* [Exercise requirements]: Give the listing back in full, exactly as written, with the pictures removed.

::: Given data

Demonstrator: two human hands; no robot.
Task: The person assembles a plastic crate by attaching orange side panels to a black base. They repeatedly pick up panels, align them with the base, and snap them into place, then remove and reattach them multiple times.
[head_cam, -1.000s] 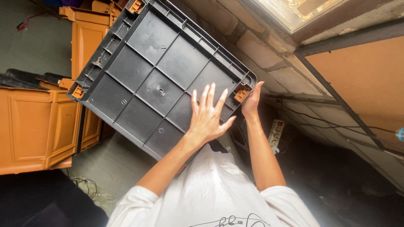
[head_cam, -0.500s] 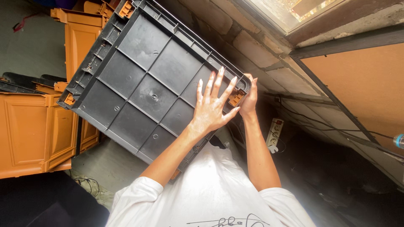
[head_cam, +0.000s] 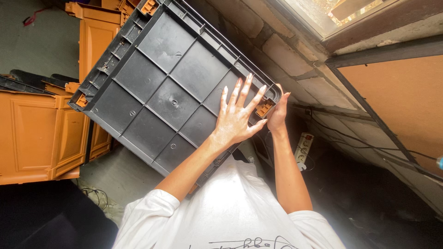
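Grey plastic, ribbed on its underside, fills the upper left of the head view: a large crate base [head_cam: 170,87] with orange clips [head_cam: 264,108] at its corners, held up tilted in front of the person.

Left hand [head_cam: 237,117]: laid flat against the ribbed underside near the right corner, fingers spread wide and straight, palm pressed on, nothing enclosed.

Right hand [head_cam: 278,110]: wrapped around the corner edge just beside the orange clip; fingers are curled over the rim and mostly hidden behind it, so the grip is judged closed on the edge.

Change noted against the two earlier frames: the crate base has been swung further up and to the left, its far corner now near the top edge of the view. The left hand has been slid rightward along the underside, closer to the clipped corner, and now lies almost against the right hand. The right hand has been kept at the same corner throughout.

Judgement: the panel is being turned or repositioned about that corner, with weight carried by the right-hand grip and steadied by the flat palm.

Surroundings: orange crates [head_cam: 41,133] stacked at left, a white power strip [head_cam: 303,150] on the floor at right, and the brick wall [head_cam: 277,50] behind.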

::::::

* [Answer space]:
Demonstrator: two human hands; no robot.
Task: The person assembles a plastic crate by attaching orange side panels to a black base. They repeatedly pick up panels, align them with the base, and snap them into place, then remove and reattach them multiple times.
[head_cam, -1.000s] 
[head_cam, -0.500s] 
[head_cam, +0.000s] 
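Grey plastic, ribbed on its underside, fills the upper left of the head view: a large crate base [head_cam: 170,87] with orange clips [head_cam: 264,108] at its corners, held up tilted in front of the person.

Left hand [head_cam: 237,117]: laid flat against the ribbed underside near the right corner, fingers spread wide and straight, palm pressed on, nothing enclosed.

Right hand [head_cam: 278,110]: wrapped around the corner edge just beside the orange clip; fingers are curled over the rim and mostly hidden behind it, so the grip is judged closed on the edge.

Change noted against the two earlier frames: the crate base has been swung further up and to the left, its far corner now near the top edge of the view. The left hand has been slid rightward along the underside, closer to the clipped corner, and now lies almost against the right hand. The right hand has been kept at the same corner throughout.

Judgement: the panel is being turned or repositioned about that corner, with weight carried by the right-hand grip and steadied by the flat palm.

Surroundings: orange crates [head_cam: 41,133] stacked at left, a white power strip [head_cam: 303,150] on the floor at right, and the brick wall [head_cam: 277,50] behind.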

That's the answer, with nothing more to add.